In September 2025, OpenSea announced plans to spend more than $1 million building a "Flagship Collection" of NFTs, beginning with the acquisition of a CryptoPunk. The works were to be selected by a group of OpenSea staff and external art advisors, with the goal of including culturally significant pieces and highlighting emerging digital artists.

Through the first two weeks of October 2025, following the release of OS2, OpenSea processed $1.6 billion in cryptocurrency trades and $230 million in NFT transactions.

In November 2025, Finzer was interviewed by Bloomberg Crypto, speaking on the "tokenization of everything" and OpenSea's expansion beyond NFTs.

In December 2025, OpenSea was an official partner of Art Basel Miami Beach, sponsoring a curated section of digital art titled Zero 10. The section was curated by Eli Scheinman, and featured multiple exhibitors, including Beeple and his installation, Regular Animals, which displayed humanoid robots with hyper-realistic heads of prominent individuals in tech and art, like Mark Zuckerberg, Elon Musk, and Picasso.

=== Features ===
In December 2020, OpenSea announced that any user could mint NFTs on its platform for free. Later, in March 2021, OpenSea announced NFT collections would not need to be approved to be listed. On January 27, 2022, OpenSea moved to limit its free minting tool over theft, plagiarism, and spam concerns (80% of removed NFTs used it), but reversed the decision the next day.

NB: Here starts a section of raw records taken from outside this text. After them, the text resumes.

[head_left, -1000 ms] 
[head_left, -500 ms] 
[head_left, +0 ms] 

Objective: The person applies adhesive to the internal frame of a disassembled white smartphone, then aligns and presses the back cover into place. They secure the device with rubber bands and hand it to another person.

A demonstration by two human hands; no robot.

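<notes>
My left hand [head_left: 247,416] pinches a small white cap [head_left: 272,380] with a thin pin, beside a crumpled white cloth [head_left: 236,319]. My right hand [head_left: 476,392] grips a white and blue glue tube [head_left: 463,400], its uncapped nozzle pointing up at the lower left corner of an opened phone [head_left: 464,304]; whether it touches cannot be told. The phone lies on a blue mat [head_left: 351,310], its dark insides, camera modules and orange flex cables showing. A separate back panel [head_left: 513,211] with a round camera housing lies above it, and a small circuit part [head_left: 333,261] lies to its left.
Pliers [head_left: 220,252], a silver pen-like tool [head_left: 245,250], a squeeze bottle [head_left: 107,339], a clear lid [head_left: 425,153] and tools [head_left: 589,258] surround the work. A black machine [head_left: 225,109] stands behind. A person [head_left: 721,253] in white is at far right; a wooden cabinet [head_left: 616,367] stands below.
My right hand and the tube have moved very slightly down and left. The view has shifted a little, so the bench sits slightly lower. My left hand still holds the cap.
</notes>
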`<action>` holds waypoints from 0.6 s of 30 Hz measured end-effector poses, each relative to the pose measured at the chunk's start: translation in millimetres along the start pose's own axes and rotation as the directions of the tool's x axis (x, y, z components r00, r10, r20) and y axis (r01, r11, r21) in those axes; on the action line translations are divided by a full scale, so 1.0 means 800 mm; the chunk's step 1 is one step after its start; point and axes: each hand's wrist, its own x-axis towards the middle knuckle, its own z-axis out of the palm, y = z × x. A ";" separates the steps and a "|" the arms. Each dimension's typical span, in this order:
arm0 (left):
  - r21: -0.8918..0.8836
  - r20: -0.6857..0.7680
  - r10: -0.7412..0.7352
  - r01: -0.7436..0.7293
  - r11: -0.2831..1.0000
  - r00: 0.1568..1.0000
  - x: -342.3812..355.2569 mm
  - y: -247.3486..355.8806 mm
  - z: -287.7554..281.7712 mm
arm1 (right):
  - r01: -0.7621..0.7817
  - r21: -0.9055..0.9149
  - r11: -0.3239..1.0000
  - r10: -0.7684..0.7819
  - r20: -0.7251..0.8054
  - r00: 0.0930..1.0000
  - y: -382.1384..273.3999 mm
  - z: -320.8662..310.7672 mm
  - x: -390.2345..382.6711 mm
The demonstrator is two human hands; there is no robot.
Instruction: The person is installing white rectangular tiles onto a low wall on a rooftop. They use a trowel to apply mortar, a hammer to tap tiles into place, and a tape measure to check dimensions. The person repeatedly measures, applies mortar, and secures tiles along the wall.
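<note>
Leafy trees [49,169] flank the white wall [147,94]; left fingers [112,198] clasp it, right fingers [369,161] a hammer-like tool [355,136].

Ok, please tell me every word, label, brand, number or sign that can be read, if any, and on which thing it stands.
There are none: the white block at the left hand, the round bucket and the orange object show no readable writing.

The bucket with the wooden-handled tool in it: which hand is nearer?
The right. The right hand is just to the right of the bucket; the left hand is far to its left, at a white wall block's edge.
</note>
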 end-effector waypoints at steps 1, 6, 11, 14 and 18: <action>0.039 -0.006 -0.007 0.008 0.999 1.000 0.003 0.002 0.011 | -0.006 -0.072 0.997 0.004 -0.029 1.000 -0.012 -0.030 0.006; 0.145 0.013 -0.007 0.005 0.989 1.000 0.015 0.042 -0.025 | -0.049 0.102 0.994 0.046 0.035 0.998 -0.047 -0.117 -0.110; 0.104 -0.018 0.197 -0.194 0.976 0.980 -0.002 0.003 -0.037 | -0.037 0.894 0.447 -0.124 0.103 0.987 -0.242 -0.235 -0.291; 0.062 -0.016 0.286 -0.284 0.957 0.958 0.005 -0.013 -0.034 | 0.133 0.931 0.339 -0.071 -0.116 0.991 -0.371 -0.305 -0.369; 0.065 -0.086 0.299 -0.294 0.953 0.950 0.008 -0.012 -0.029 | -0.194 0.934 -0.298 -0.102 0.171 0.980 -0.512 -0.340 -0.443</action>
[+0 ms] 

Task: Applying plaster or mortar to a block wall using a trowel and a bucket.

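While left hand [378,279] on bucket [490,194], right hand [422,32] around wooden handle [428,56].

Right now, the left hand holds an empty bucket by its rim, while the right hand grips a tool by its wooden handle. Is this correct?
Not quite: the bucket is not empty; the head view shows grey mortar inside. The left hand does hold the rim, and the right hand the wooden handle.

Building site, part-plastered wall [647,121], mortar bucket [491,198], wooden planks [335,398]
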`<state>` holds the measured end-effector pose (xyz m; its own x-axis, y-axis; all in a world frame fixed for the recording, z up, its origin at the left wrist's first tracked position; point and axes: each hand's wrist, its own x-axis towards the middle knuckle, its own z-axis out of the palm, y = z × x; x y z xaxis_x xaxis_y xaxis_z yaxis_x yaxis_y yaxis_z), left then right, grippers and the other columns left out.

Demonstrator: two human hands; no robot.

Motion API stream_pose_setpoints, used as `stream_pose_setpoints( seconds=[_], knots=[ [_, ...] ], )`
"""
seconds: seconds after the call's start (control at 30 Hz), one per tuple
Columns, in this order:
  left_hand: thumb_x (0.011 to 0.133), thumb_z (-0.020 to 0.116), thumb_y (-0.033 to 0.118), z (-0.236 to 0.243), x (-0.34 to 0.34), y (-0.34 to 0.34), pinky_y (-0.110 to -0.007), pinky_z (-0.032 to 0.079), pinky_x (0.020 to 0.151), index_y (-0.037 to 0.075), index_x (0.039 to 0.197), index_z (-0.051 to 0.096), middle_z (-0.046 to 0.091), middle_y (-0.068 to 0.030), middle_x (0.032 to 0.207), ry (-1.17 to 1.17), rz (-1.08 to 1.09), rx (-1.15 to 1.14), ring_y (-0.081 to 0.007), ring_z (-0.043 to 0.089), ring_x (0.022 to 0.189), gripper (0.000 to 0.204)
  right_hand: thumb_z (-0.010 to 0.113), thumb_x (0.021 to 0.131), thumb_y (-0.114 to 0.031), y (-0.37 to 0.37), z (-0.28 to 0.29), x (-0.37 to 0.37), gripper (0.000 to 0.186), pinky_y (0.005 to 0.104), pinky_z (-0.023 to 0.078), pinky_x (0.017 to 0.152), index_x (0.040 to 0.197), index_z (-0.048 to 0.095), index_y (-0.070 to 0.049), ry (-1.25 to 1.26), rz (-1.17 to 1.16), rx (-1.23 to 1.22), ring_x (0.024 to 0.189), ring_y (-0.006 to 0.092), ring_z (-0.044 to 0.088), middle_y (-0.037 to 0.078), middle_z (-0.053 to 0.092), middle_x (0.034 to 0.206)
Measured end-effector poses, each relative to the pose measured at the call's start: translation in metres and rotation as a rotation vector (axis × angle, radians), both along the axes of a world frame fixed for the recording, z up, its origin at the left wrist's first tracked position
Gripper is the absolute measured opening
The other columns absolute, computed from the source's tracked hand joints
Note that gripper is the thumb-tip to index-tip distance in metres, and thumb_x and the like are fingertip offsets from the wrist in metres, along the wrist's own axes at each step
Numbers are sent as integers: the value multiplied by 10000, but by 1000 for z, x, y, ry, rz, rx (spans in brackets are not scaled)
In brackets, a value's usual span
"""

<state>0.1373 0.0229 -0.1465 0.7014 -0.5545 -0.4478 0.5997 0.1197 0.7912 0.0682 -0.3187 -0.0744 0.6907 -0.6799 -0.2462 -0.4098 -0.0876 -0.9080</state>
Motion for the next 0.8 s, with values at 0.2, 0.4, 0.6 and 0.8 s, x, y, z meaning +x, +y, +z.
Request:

On September 17, 2021, OpenSea released an app for Android and iOS. The app allows for browsing the marketplace, but as of March 2023, the app does not allow buying or selling NFTs.

Upon the release of OS2 in 2025, OpenSea enabled token trading across multiple blockchains. While the company does not follow know your customer guidelines, it does use TRM Labs to cross-reference user wallets against lists of sanctioned addresses, flagging potentially suspicious activities for money laundering.